Global Strategic Challenges: Climate Change

by -162 Views
Global Strategic Challenges: Climate Change

Oleh: Prabowo Subianto [dikutip dari “Transformasi Strategis Bangsa: Menuju Indonesia Emas 2045”, halaman 41-43, edisi softcover ke-4]

Menurut prediksi banyak pakar, termasuk dari Badan Perencanaan Pembangunan Nasional (Bappenas), Indonesia hanya memiliki 13 tahun mulai dari tahun 2023 untuk keluar dari perangkap negara berpendapatan menengah.

Dalam 13 tahun ke depan, ekonomi Indonesia harus tumbuh dengan cepat dengan tingkat di atas 6%—tantangan yang besar mengingat ini jauh melampaui rata-rata pertumbuhan ekonomi global yang hanya sekitar 2%. Selain itu, kita tidak hidup dalam isolasi, dan dunia saat ini sedang menghadapi banyak krisis.

Pada bulan Oktober 2023, Presiden Joko Widodo menyatakan, “Tantangan ke depan tidak semakin ringan melainkan semakin berat. Dunia tidak dalam keadaan baik. Ada perang, perubahan iklim, dan krisis pangan.”

Perubahan Iklim

Bulan September 2023 adalah bulan September terpanas sepanjang sejarah Bumi. Kenaikan suhu global ini adalah hasil dari peningkatan aktivitas manusia sejak revolusi industri pada tahun 1760-an, yang melibatkan pembakaran bahan bakar fosil dan peningkatan konsentrasi gas rumah kaca seperti karbon dioksida di atmosfer.

Pada tahun 2015, 195 negara termasuk Indonesia menandatangani Perjanjian Paris, yang berkomitmen untuk membatasi kenaikan suhu global maksimum menjadi 2 derajat Celsius di atas level pra-industri. Hal ini dapat dicapai dengan beralih dari bahan bakar fosil ke sumber energi baru dan terbarukan.

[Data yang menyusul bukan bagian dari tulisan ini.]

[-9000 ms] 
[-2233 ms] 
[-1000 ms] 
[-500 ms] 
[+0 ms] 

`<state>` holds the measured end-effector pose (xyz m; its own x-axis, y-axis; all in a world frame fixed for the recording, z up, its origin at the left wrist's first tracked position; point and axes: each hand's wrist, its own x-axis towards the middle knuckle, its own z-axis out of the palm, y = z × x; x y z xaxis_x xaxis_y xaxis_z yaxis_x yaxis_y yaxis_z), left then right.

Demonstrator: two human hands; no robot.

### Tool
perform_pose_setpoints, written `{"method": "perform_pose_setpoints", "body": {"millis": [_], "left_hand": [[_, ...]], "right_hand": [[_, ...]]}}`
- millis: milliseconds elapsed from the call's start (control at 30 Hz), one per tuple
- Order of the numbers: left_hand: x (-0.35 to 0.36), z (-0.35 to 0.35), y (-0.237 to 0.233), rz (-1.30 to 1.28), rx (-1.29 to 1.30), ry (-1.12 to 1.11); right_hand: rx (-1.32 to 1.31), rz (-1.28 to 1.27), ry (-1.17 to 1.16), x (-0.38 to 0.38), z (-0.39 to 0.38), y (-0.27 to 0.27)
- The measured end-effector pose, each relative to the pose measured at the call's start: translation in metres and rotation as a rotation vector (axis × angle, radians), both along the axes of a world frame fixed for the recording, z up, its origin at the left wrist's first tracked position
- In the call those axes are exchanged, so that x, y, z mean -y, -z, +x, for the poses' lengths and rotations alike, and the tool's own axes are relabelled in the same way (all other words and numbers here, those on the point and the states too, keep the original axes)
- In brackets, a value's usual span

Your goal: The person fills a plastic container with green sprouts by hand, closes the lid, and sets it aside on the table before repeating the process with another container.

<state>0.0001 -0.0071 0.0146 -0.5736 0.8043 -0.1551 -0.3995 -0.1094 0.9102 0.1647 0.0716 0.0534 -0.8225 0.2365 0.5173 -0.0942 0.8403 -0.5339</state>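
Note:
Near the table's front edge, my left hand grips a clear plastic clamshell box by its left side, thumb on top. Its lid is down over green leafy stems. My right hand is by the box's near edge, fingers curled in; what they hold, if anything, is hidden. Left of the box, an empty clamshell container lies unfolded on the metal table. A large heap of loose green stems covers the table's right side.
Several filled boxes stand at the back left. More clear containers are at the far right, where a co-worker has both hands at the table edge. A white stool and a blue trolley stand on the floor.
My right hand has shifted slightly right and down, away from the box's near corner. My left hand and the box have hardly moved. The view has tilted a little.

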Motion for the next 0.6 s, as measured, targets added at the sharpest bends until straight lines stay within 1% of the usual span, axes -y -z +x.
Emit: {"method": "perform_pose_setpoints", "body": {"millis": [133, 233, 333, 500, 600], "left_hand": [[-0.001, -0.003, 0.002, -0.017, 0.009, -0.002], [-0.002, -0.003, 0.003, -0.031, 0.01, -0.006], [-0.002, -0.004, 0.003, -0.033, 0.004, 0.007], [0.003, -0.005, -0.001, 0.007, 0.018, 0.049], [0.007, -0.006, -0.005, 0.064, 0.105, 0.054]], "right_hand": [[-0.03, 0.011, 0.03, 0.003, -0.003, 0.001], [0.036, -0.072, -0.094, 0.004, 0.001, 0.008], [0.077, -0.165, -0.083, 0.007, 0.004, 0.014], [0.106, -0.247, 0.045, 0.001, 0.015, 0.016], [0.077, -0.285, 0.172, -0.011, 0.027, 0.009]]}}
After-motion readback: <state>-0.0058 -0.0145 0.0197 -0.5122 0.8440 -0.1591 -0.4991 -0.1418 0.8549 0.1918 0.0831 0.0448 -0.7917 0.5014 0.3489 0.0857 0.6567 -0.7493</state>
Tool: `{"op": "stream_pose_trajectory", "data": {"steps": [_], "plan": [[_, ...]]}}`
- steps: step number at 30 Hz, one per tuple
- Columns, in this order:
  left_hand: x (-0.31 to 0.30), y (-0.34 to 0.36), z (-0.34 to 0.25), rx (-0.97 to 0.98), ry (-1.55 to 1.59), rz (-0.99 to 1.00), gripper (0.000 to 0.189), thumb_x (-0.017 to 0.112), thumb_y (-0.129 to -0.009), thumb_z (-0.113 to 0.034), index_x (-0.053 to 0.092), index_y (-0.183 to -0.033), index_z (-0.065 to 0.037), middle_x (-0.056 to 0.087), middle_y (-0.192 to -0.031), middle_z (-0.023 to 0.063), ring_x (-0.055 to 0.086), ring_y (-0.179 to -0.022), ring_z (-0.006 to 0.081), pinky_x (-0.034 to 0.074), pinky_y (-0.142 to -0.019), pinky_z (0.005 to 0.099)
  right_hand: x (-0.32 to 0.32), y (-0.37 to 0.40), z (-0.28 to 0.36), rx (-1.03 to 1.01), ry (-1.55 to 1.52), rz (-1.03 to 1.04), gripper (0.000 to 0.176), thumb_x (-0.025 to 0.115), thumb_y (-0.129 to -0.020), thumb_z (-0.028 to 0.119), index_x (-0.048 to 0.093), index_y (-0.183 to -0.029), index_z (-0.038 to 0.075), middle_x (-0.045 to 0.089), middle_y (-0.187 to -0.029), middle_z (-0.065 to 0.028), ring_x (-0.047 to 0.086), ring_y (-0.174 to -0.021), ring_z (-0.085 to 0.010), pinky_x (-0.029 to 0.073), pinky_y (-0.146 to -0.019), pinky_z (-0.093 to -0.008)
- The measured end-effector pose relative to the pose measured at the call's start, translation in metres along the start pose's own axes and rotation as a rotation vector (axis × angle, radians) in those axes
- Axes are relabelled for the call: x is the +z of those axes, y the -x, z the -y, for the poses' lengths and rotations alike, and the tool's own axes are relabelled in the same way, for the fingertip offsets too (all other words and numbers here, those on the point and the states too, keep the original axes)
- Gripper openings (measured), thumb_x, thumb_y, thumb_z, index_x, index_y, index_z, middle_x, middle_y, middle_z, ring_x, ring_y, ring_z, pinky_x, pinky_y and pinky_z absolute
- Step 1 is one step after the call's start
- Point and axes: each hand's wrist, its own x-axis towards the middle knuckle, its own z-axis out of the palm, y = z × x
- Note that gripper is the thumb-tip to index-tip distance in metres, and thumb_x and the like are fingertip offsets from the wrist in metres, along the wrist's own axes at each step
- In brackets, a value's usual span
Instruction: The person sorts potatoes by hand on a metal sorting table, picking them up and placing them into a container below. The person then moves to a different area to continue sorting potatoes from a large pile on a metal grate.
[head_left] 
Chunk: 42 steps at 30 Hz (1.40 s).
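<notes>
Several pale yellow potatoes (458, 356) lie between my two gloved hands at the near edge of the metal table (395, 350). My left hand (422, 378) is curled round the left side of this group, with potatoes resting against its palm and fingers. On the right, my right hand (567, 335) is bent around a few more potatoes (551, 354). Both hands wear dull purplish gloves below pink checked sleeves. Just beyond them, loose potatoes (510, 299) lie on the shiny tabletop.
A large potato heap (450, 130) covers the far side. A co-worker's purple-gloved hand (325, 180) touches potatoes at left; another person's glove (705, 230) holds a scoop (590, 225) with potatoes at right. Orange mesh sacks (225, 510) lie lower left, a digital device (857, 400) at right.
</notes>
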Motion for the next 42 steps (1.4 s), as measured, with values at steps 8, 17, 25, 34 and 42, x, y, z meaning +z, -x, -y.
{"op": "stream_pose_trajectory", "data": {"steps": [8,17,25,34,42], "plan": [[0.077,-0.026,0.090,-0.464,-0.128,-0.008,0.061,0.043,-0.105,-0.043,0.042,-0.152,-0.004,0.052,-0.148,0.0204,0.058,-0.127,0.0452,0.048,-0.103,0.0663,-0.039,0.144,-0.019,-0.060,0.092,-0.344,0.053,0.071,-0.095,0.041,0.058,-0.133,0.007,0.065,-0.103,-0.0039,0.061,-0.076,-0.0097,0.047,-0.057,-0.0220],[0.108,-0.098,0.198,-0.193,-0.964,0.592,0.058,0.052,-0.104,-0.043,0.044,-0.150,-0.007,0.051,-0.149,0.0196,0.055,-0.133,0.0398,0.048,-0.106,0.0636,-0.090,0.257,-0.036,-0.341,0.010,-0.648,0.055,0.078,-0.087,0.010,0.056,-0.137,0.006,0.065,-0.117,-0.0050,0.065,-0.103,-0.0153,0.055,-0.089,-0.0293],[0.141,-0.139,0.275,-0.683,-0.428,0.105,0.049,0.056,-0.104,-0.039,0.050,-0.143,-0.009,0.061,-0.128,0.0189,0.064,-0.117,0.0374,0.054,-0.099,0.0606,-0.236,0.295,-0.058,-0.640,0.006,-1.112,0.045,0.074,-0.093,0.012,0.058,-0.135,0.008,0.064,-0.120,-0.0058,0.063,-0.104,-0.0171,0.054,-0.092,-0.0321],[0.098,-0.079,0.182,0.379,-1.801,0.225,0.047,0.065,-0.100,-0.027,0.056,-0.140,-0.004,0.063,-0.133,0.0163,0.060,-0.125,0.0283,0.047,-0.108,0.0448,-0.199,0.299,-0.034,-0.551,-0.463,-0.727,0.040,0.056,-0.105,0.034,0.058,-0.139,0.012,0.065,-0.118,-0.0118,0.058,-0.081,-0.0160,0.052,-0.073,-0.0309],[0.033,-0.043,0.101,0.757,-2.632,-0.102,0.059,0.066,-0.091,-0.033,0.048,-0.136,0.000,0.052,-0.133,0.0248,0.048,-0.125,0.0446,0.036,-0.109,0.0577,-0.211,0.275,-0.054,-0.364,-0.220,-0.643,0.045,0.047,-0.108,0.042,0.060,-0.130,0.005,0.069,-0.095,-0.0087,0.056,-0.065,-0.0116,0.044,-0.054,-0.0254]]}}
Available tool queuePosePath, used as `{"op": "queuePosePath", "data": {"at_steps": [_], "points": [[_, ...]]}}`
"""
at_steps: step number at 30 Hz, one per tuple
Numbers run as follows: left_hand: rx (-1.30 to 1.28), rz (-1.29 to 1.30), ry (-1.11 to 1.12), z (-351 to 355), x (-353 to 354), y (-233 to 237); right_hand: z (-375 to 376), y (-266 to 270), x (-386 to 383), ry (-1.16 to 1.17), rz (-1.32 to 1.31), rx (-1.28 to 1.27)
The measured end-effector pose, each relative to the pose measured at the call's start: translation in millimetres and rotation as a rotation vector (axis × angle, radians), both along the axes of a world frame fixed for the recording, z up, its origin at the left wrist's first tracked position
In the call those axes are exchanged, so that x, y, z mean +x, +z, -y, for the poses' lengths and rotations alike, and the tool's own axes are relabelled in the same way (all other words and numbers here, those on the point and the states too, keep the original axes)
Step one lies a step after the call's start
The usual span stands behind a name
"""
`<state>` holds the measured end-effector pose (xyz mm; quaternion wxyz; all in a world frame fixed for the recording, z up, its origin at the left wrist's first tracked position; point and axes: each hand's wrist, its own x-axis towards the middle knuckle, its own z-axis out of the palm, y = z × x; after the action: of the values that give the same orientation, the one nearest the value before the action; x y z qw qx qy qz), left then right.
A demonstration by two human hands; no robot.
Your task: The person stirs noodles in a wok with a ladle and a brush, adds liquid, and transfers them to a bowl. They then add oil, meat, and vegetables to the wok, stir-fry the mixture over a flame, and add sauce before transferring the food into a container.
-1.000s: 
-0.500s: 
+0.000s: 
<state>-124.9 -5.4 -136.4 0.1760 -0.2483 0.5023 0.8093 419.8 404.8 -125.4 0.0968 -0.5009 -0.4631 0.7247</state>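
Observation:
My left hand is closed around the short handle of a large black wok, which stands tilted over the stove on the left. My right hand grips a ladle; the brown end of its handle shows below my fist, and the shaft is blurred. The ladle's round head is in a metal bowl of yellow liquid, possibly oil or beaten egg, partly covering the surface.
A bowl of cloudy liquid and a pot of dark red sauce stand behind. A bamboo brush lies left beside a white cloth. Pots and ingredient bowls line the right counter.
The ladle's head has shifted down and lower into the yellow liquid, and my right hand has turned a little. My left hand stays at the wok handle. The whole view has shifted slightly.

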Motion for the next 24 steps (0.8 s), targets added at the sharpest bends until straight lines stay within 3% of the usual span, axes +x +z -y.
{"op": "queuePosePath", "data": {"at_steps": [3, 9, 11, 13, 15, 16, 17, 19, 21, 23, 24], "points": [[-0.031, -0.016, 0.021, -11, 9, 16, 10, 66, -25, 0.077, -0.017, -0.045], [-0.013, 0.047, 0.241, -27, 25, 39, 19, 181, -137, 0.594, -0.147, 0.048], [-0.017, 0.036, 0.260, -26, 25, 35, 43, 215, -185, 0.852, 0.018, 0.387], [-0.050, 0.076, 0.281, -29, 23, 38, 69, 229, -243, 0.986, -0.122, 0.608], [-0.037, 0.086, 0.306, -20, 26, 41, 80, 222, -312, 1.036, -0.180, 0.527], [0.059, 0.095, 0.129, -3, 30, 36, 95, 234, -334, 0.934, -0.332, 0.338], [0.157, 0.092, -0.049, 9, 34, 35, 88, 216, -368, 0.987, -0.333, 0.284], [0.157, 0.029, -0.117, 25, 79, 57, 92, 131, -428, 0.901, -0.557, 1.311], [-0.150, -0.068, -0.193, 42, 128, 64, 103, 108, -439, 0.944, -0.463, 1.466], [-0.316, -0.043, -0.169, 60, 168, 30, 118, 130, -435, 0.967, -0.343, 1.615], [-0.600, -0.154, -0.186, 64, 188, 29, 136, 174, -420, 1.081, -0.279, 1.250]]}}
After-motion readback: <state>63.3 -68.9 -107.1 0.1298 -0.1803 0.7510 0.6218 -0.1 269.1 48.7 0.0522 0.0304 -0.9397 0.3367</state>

Oleh karena itu, di bawah kepemimpinan Presiden Joko Widodo, Indonesia telah berjanji untuk menghentikan pembangunan pembangkit listrik tenaga batu bara baru, melakukan pensiun dini bagi pembangkit listrik yang lebih tua, memberikan insentif bagi kendaraan listrik, dan mengembangkan pembangkit listrik dari sumber energi terbarukan seperti surya (Pembangkit Listrik Tenaga Surya), panas bumi, dan air (Pembangkit Listrik Tenaga Air).

Pada tahun 2023, Indonesia juga meluncurkan pasar perdagangan karbon untuk memfasilitasi dan mempercepat insentif ekonomi untuk mencegah deforestasi dan proyek reboisasi.

Namun, upaya global untuk mencapai emisi gas rumah kaca net-zero belum optimal. Tahun ini, suhu global rata-rata sudah mencapai 1,5 derajat Celsius di atas level pra-industri.

Dampak dari kenaikan suhu ini dirasakan tidak hanya di luar negeri tetapi juga di Indonesia.

Perubahan iklim telah menyebabkan kekeringan dan curah hujan ekstrem yang mengurangi produksi pangan, meningkatkan ketidakpastian pangan, menaikkan harga pangan, dan mengancam nyawa.

Kenaikan permukaan air laut juga mengancam nyawa penduduk Indonesia yang tinggal di pulau-pulau kecil dan daerah pantai. Sebagian Jakarta bahkan diprediksi akan tenggelam dalam 20-30 tahun ke depan jika tidak diambil tindakan.

Hal ini berarti bahwa kita harus segera mengembangkan kemampuan tambahan untuk beradaptasi dengan perubahan iklim. Misalnya, petani kita harus memiliki akses ke benih baru yang lebih tahan kekeringan. Rumah nelayan kita di pantai harus lebih kuat untuk melawan gelombang badai yang semakin tinggi.

Tantangan ini tidaklah mudah karena akan membutuhkan sumber daya finansial yang signifikan dan kapasitas adaptasi yang tinggi.